Saturday, March 9, 2013

Layered Mediterranean Dip

This dip was "lick the plate clean" good.  

It really was.  There was nothing left on the plate after my gathering last night.  I will be adding this into the regular rotation.  It's like the old school layered taco dip, sort of, in its assembly, but the flavors are totally different.  And awesome.

I had pinned this, and finally got to make it - it's a keeper.  I just changed a few things, mostly because of what I had on hand. I totally guessed on the amounts - I know I prepared 1 cup of the chopped veggies, but didn't use all of it, because I thought it might get too moist or too loaded to eat on a chip.  Do whatever you feel like!

Layered Mediterranean Dip

1 container of hummus (make it if you like, I used Trader Joe's Garlic flavored hummus)
1 recipe cilantro pesto (see below)
1/3 c. seedless cucumber, chopped
2 tbsp. red onion, diced
2 tbsp. chopped Kalamata olives (I don't like olives, so I put them on 1/2 and barely used any)
3 tbsp. banana peppers, chopped
1/3 c. grape tomatoes, chopped
1/3 c. Feta cheese crumbles
fresh chopped cilantro for garnish

Make your pesto - be sure to cover it tightly when you're done, or it will dark and a little creepy looking if exposed to air for a long time.  Start with the cilantro, garlic and 2 tablespoons olive oil in a food processor and process until a paste forms. Add the nuts and cheese then process until well-combined, scraping the sides of the bowl as needed. While the processor is running, slowly stream in the remaining olive oil through the food chute and process until smooth.
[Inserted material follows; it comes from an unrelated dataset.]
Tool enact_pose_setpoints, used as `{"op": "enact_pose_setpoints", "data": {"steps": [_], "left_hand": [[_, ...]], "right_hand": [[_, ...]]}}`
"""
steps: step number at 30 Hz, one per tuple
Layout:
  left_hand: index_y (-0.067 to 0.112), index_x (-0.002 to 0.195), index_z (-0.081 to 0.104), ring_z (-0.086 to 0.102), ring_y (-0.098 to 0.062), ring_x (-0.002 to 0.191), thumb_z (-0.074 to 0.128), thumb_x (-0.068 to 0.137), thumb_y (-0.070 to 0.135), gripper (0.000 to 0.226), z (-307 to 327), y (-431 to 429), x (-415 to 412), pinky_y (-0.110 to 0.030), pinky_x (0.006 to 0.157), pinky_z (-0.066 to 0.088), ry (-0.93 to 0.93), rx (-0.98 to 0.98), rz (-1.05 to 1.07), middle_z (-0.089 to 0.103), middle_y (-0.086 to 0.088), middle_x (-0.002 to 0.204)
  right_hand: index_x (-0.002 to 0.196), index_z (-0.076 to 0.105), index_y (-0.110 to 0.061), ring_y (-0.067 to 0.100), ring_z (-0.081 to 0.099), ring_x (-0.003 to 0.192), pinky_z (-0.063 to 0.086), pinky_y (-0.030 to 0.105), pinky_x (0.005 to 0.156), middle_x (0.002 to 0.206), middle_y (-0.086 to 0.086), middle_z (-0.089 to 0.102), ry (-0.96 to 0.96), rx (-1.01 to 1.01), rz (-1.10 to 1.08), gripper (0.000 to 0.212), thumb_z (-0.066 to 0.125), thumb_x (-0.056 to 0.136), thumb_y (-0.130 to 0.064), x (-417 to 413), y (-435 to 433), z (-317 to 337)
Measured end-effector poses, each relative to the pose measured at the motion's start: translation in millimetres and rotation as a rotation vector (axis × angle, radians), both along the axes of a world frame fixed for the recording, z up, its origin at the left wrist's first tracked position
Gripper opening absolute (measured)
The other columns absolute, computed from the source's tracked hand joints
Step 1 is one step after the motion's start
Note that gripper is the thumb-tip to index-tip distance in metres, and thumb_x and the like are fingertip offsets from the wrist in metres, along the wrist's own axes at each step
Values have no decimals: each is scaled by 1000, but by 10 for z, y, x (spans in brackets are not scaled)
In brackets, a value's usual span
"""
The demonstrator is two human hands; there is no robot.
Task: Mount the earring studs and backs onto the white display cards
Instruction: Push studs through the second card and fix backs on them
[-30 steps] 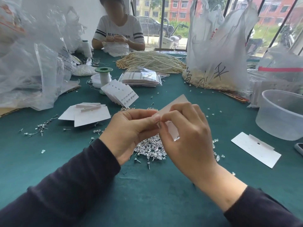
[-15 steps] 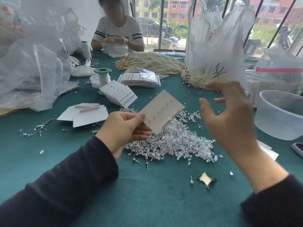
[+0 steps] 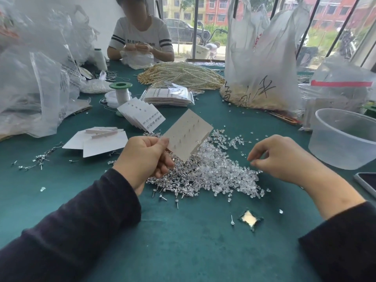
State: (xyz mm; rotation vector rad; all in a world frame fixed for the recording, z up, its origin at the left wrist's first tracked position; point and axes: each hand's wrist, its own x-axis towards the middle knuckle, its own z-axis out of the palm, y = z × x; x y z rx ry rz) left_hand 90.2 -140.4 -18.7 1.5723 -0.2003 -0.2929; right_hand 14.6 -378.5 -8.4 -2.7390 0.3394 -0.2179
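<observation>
My left hand (image 3: 145, 157) pinches the lower corner of a white display card (image 3: 188, 134) and holds it tilted above the table, its back toward me with several stud posts sticking through. Below it lies a pile of silver earring studs (image 3: 173, 178) beside a pile of clear plastic backs (image 3: 225, 171). My right hand (image 3: 282, 157) hovers over the right side of the backs pile with thumb and forefinger pinched together; whether a clear back sits between them is too small to tell. A fanned stack of filled cards (image 3: 142, 116) lies further back.
Blank white cards (image 3: 101, 141) lie at the left, a clear plastic tub (image 3: 343, 139) at the right, a phone (image 3: 366, 183) at the right edge. Plastic bags, a green spool (image 3: 121, 92), pearl strands (image 3: 181, 75) and a seated person fill the back. The cloth has a small hole (image 3: 249, 219).
My right hand left the card, swung out to the right, then came down over the clear backs with fingers pinched. The left hand keeps holding the card, which now shows its back.
</observation>
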Motion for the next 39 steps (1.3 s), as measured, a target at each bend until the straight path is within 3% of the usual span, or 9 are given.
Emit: {"op": "enact_pose_setpoints", "data": {"steps": [7,13,15,18,21,27,36,39], "left_hand": [[6,67,52,42,-10,28,50,92,15,27,-9,-19,-19,-14,28,31,4,19,-10,54,-2,37],[6,68,52,41,-9,28,48,93,15,27,-1,-21,-37,-13,29,30,-14,47,-27,54,-1,36],[5,68,53,41,-9,28,47,94,15,28,-5,-24,-42,-14,28,29,-45,77,-35,54,0,36],[6,68,54,41,-7,28,47,93,15,28,-20,-35,-55,-14,29,29,-86,108,-46,54,0,36],[11,60,53,43,-6,29,49,92,16,33,-41,-69,-83,-12,31,30,-171,160,-60,55,2,37],[16,51,50,43,-6,28,51,91,14,39,-51,-111,-149,-9,33,28,-354,213,-54,54,3,37],[18,49,50,43,-5,29,53,89,16,41,-46,-108,-164,-10,35,31,-459,307,-38,54,4,38],[13,52,54,43,-2,30,53,89,16,37,-55,-104,-167,-10,38,31,-478,331,-42,55,2,40]], "right_hand": [[70,72,-19,-6,51,63,37,5,48,65,-11,64,69,-61,40,13,65,77,-11,9,35,-6],[77,63,-15,15,54,75,46,30,71,80,-1,61,107,-218,97,11,54,82,-13,52,66,-37],[77,60,-15,17,54,74,47,30,73,82,-1,58,-156,-210,110,9,56,83,-10,45,110,-2],[79,63,-9,2,52,68,39,7,65,78,-1,57,-625,-49,145,8,62,81,-1,-8,355,62],[79,64,-5,2,48,67,39,6,67,78,-1,58,-804,61,236,6,61,80,0,-13,731,-14],[76,64,-4,26,54,74,44,34,70,78,6,61,-796,21,263,4,62,78,-2,117,1004,-210],[74,64,-6,11,51,73,38,16,68,75,-4,57,-762,219,237,7,58,78,-6,137,1027,-227],[74,64,-7,9,50,73,37,16,69,76,-5,56,-736,226,246,8,58,79,-7,134,1031,-231]]}}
Spread the hummus onto a plate, pie plate, or whatever you like.  Spread on the pesto, and then build your veggie layers. to and the rest of the ingredients in the order listed, topping with the crumbled feta and cilantro.  Serve with pita chips, bread or veggie slices.  I served with Trader Joe's whole wheat pita crackers  - they were sturdy-enough to really load on the dip - and some pita chips.

Cilantro Pesto: (just make it - it's easy)

1-1/2 cups fresh cilantro leaves
2 cloves garlic, halved (about 1 tbsp.)
1/3 cup olive oil, divided (I used about 4 tbsp.)
1/4 c. roasted, unsalted almonds (it's what I had)
1/4 cup grated Parmesan cheese

Thursday, March 7, 2013

Marbled Potatoes Two Ways

Tried a new recipe for a side dish recently...

I made some twice-baked potatoes the other day using a combo of russet potatoes and sweet potatoes - so good!  I had a lot of filling left over and just served that as a mashed potato side another night.  The kids didn't mind it, either, which is always a bonus!  Sorry for the pics - it's a phone pic, taken before I baked them.  You get the general idea... 

Marbled Twice-Baked Potatoes

4 large russet potatoes
1 large sweet potato (I had 2 medium-ish ones, and used those)
1/4 c. sour cream
2 tbsp. unsalted butter, cubed
2 tbsp. fresh chives, minced (could also use scallions, sliced thin)
1/2 c. shredded sharp cheddar cheese
freshly grated nutmeg (optional, but I like it!)
salt & pepper to taste

Poke your potatoes a few times, and bake them at 400 degrees for about an hour, or until they're tender.  Take them out, and let cool for a bit.  Slice the sweet potato in half, and then squeeze the delicious insides right into the bowl.  For the russet potatoes, slice off the tops (length-wise), and then scoop out the insides with a spoon.

Combine the rest of the ingredients and potato with a fork, and then spoon back into the hollowed out shells.  Bake about 30 minutes more at 350 degrees, or until they're kind of browned and crispy on top, and heated all the way through.  You can make them in advance, too - I made mine in the morning, put the stuffed potatoes in the fridge and then baked them later for dinner.

You can just serve the filling as-is, like a mashed potatoes-type side, or fill the potato shells and make twice-baked potatoes with this recipe.